[Your instructions] All of the data below is to be written out again exactly.

[Available data]
=== Begin Enclosure ===
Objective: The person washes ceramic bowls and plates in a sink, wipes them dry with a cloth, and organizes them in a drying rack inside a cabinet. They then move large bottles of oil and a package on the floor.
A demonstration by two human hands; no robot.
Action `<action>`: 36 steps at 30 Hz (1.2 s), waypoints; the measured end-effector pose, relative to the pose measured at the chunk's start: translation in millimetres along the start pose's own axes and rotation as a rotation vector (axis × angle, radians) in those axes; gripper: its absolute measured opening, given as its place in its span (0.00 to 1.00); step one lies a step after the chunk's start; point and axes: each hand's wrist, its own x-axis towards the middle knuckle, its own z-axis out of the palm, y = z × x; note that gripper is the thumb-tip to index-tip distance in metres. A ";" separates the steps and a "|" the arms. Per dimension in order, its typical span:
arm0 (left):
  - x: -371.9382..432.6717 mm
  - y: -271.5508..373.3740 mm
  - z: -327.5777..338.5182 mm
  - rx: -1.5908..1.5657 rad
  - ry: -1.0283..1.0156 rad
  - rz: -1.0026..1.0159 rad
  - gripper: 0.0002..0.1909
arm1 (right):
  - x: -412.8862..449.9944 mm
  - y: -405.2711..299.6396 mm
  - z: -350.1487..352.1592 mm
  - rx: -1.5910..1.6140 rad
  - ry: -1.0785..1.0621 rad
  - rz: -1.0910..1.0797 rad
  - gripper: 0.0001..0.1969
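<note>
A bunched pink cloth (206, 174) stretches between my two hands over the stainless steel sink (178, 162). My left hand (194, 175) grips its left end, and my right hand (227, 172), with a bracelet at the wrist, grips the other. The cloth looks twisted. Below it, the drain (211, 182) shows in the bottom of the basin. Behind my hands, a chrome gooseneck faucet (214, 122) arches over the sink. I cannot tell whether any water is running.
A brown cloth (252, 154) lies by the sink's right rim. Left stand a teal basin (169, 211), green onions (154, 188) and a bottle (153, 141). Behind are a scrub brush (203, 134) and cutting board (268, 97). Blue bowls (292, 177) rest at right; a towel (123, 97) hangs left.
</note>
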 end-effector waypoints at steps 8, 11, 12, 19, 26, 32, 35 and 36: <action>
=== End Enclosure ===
[Response area]
Objective: The person washes ceramic bowls and plates in a sink, wipes them dry with a cloth, and organizes them in a drying rack inside a cabinet. They then move large bottles of oil and a package on the floor.
A demonstration by two human hands; no robot.
Action `<action>`: 36 steps at 30 Hz (1.2 s), waypoints; the measured end-effector pose, relative to the pose measured at the chunk's start: translation in millimetres along the start pose's own axes and rotation as a rotation vector (axis × angle, radians) in those axes; gripper: its absolute measured opening, given as its place in its span (0.00 to 1.00); step one lies a step after the chunk's start; point and axes: each hand's wrist, its own x-axis towards the middle knuckle, its own z-axis out of the palm, y = z × x; note that gripper is the thumb-tip to index-tip distance in metres. A ";" separates the steps and a "|" the arms. Per dimension in order, its typical span:
arm0 (left):
  - x: -371.9382..432.6717 mm
  - y: -271.5508..373.3740 mm
  - z: -327.5777..338.5182 mm
  - rx: -1.5908..1.5657 rad
  - ry: -1.0283..1.0156 rad
  - rz: -1.0026..1.0159 rad
  - gripper: 0.0002..0.1909
arm1 (right):
  - x: -412.8862..449.9944 mm
  - y: -405.2711..299.6396 mm
  - z: -350.1487..352.1592 mm
  - rx: -1.5910..1.6140 rad
  - ry: -1.0785..1.0621 rad
  - rz: -1.0910..1.0797 rad
  - gripper: 0.0001..0.1969
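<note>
A bunched pink cloth (206, 174) stretches between my two hands over the stainless steel sink (178, 162). My left hand (194, 175) grips its left end, and my right hand (227, 172), with a bracelet at the wrist, grips the other. The cloth looks twisted. Below it, the drain (211, 182) shows in the bottom of the basin. Behind my hands, a chrome gooseneck faucet (214, 122) arches over the sink. I cannot tell whether any water is running.
A brown cloth (252, 154) lies by the sink's right rim. Left stand a teal basin (169, 211), green onions (154, 188) and a bottle (153, 141). Behind are a scrub brush (203, 134) and cutting board (268, 97). Blue bowls (292, 177) rest at right; a towel (123, 97) hangs left.
</note>
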 end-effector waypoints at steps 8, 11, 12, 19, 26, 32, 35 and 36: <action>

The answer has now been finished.